Em terceiro lugar, é preciso levar em conta que a Diretiva 2014/24 prevê inúmeras isenções, ou seja, tipos contratuais imunes às suas determinações. Com efeito, apenas para exemplificar, seu regime de contratação não abrangerá: a) serviços decorrentes de contratos laborais ou atividades executadas por força de lei (como serviços judiciários, legislativos, diplomáticos, serviços de interesse geral sem caráter econômico, concessões, serviços sociais obrigatórios, etc.); b) serviços de comunicação social de natureza audiovisual e radiofônico, dado que se revestem de importância cultural e social, desde que relacionados a compra, desenvolvimento ou produção de programas; c) serviços de arbitragem, conciliação e outras formas alternativas de solução de conflitos; d) serviços jurídicos quando incompatíveis com licitação; e) serviços de fomento financeiro; f) serviços emergenciais prestados por entidades sem fins lucrativos; g) contratos de cooperação entre entes públicos; h) contratos entre ente público e entidade controlada, mas desde que esta realize mais de 80% de suas atividades no cumprimento de funções estipuladas pela entidade contratante e controladora ou por outras entidades controladas pela contratante. No entanto, esta isenção não vale para beneficiar entidades controladas com participação acionária de agentes econômicos privados, pois se entende que a contratação sem licitação nesse caso ofenderia o equilíbrio concorrencial. Diferentemente, o fato de haver participações privadas na entidade contratante não afeta a isenção.

Sem querer esgotar toda a complexidade da Diretiva 2014/24, o que se pretende demonstrar com as considerações expostas até aqui é que o modelo licitatório europeu constitui um sistema tríplice, ou melhor, um sistema de três camadas de regimes jurídicos.

No nível mais elevado, estão os contratos regidos pelas Diretivas, sobretudo a Diretiva 2014/24, e superiores aos seus limiares de aplicação. Esse seletivo bloco contém contratos de alto valor e considerável significância para o mercado, daí porque se submete ao direito europeu de modo mais intenso, ou seja, subordina-se ao direito comunitário secundário e a seu regime de padronização.

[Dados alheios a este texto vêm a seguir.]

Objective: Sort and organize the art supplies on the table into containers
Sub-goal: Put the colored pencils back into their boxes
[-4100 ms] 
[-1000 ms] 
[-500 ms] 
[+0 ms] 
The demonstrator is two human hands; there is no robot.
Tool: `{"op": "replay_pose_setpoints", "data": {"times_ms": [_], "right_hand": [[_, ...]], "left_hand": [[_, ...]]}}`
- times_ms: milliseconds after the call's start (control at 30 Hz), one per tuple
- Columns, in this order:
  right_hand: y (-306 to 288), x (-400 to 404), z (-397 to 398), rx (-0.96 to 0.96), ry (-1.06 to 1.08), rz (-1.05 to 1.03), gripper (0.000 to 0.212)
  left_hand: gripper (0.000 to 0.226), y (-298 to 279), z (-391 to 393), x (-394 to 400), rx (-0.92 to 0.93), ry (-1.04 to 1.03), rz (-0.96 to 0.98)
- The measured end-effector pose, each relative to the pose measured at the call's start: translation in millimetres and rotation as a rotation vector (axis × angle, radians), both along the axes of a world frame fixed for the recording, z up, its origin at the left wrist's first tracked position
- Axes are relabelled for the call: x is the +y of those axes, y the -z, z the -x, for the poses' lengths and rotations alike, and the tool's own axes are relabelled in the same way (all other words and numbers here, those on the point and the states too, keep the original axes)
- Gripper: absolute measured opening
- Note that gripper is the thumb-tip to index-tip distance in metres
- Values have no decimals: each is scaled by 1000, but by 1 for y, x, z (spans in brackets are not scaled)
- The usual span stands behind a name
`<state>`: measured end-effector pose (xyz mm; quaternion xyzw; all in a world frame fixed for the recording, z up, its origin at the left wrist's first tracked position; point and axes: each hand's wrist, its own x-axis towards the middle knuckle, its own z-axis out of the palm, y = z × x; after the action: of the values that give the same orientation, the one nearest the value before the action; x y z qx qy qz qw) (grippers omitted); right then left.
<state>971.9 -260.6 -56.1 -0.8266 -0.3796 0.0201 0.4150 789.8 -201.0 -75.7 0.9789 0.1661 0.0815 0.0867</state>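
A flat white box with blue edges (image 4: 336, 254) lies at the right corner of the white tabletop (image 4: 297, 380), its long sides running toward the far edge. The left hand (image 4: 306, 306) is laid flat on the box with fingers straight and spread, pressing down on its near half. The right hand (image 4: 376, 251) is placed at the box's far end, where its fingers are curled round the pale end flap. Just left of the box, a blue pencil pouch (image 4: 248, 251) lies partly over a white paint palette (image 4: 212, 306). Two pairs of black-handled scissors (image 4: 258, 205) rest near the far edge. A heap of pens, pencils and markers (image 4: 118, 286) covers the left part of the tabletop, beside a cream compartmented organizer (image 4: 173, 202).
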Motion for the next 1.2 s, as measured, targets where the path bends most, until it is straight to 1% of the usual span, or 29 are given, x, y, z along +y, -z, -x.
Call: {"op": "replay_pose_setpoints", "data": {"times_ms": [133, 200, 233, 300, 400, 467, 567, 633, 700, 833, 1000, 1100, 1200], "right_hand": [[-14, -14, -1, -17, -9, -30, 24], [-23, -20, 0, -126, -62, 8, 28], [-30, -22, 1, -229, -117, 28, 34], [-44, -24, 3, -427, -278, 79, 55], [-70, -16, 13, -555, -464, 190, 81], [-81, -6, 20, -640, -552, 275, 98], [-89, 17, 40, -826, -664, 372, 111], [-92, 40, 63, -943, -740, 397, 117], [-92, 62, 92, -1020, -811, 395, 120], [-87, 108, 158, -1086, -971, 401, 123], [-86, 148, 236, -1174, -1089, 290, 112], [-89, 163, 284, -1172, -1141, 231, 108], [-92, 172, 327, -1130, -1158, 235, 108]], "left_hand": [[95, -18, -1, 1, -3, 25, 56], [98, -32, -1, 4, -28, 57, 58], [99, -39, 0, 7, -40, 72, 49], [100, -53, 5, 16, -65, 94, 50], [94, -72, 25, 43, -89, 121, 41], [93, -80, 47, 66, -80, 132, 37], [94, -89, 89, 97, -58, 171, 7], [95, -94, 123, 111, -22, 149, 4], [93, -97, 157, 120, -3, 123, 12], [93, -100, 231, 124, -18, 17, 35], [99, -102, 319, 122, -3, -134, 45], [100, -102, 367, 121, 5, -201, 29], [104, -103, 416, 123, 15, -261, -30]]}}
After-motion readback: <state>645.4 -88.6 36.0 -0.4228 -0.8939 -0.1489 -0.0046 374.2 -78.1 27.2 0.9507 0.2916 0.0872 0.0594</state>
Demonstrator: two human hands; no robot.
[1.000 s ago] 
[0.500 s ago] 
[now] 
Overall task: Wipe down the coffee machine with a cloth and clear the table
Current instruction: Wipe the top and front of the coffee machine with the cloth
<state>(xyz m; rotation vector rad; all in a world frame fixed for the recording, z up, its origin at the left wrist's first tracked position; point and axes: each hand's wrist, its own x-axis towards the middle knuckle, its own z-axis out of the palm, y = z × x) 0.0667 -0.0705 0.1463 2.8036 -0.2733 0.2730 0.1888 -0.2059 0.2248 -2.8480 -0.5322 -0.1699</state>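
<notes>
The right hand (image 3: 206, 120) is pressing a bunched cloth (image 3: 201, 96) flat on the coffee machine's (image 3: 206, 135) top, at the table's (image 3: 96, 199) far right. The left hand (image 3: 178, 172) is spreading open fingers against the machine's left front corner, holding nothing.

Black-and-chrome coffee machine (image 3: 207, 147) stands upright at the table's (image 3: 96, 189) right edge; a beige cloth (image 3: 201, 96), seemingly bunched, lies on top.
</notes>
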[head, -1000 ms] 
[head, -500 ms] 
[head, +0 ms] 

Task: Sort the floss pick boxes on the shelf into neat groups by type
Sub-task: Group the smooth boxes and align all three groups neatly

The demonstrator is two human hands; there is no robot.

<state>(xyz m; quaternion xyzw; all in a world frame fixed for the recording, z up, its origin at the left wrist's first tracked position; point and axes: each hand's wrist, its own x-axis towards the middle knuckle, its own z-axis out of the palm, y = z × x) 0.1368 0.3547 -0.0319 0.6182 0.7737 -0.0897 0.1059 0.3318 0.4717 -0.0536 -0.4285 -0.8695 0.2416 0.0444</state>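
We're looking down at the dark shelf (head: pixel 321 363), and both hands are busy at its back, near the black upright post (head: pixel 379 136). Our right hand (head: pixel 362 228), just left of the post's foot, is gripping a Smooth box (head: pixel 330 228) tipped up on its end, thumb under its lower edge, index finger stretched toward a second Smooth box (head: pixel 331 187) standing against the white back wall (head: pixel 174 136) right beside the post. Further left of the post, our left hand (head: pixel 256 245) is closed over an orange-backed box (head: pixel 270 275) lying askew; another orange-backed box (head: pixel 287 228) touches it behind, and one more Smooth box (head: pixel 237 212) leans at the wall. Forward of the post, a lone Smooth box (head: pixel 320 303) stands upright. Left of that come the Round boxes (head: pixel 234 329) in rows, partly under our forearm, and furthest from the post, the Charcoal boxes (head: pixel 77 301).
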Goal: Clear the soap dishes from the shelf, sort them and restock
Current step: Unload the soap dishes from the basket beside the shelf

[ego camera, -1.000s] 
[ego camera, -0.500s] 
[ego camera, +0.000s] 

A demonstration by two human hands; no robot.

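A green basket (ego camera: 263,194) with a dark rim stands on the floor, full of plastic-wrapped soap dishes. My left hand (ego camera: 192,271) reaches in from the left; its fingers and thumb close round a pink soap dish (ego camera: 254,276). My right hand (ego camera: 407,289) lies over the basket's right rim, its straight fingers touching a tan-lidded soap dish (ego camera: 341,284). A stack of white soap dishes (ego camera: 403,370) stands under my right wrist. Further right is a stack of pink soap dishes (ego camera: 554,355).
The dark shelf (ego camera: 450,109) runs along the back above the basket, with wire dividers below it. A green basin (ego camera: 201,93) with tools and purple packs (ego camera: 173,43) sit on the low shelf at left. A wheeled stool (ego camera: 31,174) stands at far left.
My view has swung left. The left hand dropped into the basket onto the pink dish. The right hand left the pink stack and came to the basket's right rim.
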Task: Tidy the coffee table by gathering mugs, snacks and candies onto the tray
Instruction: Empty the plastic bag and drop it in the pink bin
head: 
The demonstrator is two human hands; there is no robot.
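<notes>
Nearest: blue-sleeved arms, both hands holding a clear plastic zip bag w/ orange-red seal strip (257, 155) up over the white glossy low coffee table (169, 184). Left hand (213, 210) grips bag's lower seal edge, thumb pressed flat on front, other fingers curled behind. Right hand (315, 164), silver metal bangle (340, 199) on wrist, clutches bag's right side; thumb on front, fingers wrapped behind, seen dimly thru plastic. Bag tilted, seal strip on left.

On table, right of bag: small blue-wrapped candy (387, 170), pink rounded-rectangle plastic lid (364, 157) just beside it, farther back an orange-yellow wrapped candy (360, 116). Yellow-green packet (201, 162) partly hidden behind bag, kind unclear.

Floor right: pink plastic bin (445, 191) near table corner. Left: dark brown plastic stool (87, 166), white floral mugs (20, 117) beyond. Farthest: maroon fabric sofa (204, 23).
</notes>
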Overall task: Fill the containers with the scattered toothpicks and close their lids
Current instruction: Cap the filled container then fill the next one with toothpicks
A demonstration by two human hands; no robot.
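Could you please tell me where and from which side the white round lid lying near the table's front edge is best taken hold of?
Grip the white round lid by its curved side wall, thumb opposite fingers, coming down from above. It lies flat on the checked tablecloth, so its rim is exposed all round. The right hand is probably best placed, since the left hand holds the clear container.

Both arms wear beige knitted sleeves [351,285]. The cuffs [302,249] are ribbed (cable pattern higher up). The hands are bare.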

No nível intermediário, posicionam-se os contratos relevantes para o mercado europeu, mas excluídos das Diretivas quer em razão de seu objeto, quer por não atingirem os valores contratuais mínimos, por exemplo, estabelecidos na Diretiva 2014/24. Isso não significa que tais contratos se sujeitem unicamente ao direito nacional. O fato de apresentarem relevância à zona de integração exige que sejam celebrados e executados mediante observância, pelas autoridades contratantes nacionais, do direito comunitário primário e seus princípios estruturais (como a transparência, a não discriminação etc.). Enfim, no nível mais básico e mais abrangente, permanecem os contratos tidos como irrelevantes ao funcionamento do mercado europeu e, por isso, sujeitos unicamente ao direito nacional, como os contratos de baixíssimo valor celebrados por muitos entes locais.